Tavoli di lavoro: commercio al dettaglio non food

Liquidità, protocolli per lavorare in sicurezza, sostegno economico e tecnologia digitale sono fondamentali e sono urgenti.

Sono da fare ora ed  è già tardi, queste alcune considerazioni emerse dal tavolo di lavoro su Commercio al dettaglio non food.

Se la fase 1 ha focalizzato tutte le energie migliori del nostro Paese per affrontare l’emergenza sanitaria, la fase 2 dovrà mettere a disposizione le stesse energie per la situazione economica e sociale.
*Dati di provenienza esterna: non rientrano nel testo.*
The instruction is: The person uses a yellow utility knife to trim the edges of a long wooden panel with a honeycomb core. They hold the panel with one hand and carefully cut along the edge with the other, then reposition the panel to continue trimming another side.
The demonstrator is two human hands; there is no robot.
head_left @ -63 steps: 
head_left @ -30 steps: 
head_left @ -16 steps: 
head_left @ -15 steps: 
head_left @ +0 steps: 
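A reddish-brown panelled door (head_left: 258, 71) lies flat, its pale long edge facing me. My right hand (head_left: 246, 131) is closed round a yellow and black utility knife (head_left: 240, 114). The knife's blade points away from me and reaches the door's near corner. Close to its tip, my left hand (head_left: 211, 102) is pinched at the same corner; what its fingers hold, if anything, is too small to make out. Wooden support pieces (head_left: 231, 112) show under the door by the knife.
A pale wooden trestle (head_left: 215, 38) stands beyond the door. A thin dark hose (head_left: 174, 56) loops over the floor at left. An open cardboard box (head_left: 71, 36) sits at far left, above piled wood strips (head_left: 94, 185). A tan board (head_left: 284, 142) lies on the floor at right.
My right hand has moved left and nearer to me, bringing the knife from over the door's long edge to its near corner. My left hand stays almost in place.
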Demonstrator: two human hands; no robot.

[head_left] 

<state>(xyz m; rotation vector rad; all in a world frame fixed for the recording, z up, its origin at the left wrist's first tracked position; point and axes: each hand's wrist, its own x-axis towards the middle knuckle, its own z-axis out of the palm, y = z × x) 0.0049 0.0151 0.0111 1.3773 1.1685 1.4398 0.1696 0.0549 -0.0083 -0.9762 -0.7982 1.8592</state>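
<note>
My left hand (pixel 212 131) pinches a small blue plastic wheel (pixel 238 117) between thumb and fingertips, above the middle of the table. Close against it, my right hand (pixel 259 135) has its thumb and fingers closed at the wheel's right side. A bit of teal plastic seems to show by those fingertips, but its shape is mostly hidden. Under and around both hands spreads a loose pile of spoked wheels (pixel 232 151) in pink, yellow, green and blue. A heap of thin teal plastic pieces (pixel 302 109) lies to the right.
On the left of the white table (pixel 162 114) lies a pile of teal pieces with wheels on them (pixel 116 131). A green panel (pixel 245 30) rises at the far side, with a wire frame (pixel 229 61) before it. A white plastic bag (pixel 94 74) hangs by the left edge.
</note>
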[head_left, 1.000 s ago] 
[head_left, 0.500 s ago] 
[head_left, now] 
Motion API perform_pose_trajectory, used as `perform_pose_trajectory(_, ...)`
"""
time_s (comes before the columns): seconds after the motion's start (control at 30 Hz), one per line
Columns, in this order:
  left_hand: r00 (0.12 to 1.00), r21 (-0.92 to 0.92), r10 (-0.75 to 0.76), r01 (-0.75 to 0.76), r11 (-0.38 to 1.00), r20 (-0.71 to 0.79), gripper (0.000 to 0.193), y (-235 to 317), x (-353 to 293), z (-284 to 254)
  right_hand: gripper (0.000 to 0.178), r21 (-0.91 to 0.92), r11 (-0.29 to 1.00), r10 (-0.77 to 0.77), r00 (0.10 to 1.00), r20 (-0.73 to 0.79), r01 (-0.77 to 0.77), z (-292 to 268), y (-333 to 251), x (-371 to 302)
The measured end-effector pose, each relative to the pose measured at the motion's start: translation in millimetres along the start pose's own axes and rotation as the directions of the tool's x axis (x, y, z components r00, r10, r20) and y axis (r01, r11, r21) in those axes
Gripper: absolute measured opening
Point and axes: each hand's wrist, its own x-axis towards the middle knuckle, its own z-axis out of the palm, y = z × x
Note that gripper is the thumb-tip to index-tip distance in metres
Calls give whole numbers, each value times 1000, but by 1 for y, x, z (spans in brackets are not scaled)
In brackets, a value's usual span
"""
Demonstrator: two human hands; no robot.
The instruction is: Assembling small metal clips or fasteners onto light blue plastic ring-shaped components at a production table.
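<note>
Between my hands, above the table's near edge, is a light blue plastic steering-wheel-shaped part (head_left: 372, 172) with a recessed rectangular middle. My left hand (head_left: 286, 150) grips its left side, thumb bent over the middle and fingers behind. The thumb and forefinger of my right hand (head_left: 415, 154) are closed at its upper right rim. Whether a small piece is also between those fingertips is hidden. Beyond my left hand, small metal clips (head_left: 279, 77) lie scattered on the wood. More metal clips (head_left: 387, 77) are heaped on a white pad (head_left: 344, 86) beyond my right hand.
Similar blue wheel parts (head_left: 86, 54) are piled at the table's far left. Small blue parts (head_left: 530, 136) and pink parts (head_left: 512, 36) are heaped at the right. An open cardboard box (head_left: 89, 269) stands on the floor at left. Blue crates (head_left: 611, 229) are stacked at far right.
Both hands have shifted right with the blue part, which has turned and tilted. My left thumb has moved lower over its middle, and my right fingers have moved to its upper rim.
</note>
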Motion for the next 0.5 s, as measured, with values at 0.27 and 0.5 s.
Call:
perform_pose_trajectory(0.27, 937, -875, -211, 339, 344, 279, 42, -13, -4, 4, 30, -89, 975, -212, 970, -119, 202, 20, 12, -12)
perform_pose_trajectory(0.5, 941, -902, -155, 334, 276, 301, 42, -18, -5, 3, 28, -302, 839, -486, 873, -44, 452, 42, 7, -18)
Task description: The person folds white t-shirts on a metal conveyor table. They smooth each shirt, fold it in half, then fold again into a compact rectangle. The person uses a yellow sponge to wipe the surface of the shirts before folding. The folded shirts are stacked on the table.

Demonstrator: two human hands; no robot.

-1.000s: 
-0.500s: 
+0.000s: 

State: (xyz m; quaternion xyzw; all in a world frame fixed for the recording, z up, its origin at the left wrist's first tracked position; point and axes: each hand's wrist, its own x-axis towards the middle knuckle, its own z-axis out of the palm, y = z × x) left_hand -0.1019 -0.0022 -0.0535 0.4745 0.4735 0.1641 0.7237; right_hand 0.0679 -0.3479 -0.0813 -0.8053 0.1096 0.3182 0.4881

In particolare la terapia intensiva dovrà essere per settori come la ristorazione, il turismo e il commercio al dettaglio.

Innanzitutto dobbiamo focalizzare il tema delle micro imprese che operano a Parma. Nel settore del commercio al dettaglio, per quanto concerne i commercianti in Italia sono circa 830.000 di cui 183.000 come commercio ambulante, dati  giugno 2019  fonte UnionCamere a cui aggiungere  anche un’altra categoria classificata come artigiani, ma che si pone in una situazione ibrida ovvero parrucchieri e barbieri, in Italia ce ne sono 104.849 al 30 marzo 2020, sempre dati da UnionCamere.

Con questa premessa si deve immaginare cosa ha significato il lockdown da coronavirus ad esclusione del settore alimentare che ha continuato la sua attività, per una vastissima area produttiva rappresentata da lavoratori autonomi che non possono contare su ammortizzatori sociali e che hanno ricevuto (non ancora tutti) un contributo di 600 euro, queste persone sono senza incassi dalla fine di febbraio, ZERO ENTRATE! Le spese invece ci sono, affitti bollette famiglia figli, ecc.

Per fare ripartire il settore del commercio sono necessari i clienti e i clienti devono sentirsi sicuri.

I Protocolli di sicurezza che stanno già per essere stilati dalle associazioni delle categorie economiche  devono essere “calzati” sulle singole attività cercando di non farne  gravare eccessivamente il peso economico su realtà che sappiamo essere già in forte difficoltà utilizzando ad esempio un’autocertificazione con la quale l’operatore commerciale dichiara il protocollo a cui è in grado di attenersi. Saranno fondamentali le verifiche e i controlli per garantire la sicurezza di operatori e clienti, con ammende e chiusure in caso di inosservanza delle norme di sicurezza.

La riapertura si presenta quindi con ulteriori difficoltà per gli investimenti inevitabili per implementare la struttura organizzativa e adeguarsi alle norme di sicurezza sanitaria e ancora la mancanza di incassi adeguati per avere la sopravvivenza.

 L’offerta di finanziamenti a tasso zero con garanzia dello stato al 100% di fatto propone un ulteriore indebitamento a situazioni che sono già fortemente provate e indebitate e da qui la perplessità del sistema bancario ad erogare “sulla parola”, la domanda che si pone: ci saranno ancora queste micro aziende fra due tre anni? 

Non si può quindi che pensare per poter ripartire alla necessità di un finanziamento a fondo perduto, il 25% del fatturato dell’anno precedente sono 3 mesi di incasso,  all’azzeramento delle imposte per il 2020 e della contribuzione INPS. Questo è’ il minimo che si possa immaginare per categorie che incassano giornalmente ciò che serve loro per vivere. La crisi nel commercio anche a Parma non nasce oggi, ma ha radici già a partire dagli anni ‘90, la nascita dei centri commerciali degli outlet ne hanno sancito l’inizio per arrivare ad oggi dove a fine anno le chiusure superano le aperture ovunque.
Per i commercianti che sono in affitto ci dovrebbe essere una moratoria per i canoni di locazione estendendo il credito d’imposta anche per i prossimi mesi, ripristinare per gli affitti commerciali il contratto d’affitto con il canone concordato con sconto imu e la cedolare secca che consentirebbe canoni più bassi. Le attività che riapriranno avranno forzatamente una attività ridotta e di conseguenza si dovrebbero ridurre anche i costi di gestione, affitti, utenze, consulenze, tasse rifiuti, plateatico.
Incentivare l’uso della moneta elettronica senza fare pesare sui commercianti gli oneri dell’intermediazione bancaria, combattendo anche in questo modo l’abusivismo.
Occorre anche uno sforzo per smuovere la pigrizia digitale del settore e incentivare l’uso dell’on-line non solo per le per la vendita ma anche per vere e proprie vetrine e  tour virtuali nei negozi con la possibilità di prendere appuntamenti per gli acquisti, puntando sulla qualità della manifattura italiana e la sostenibilità ambientale delle produzioni.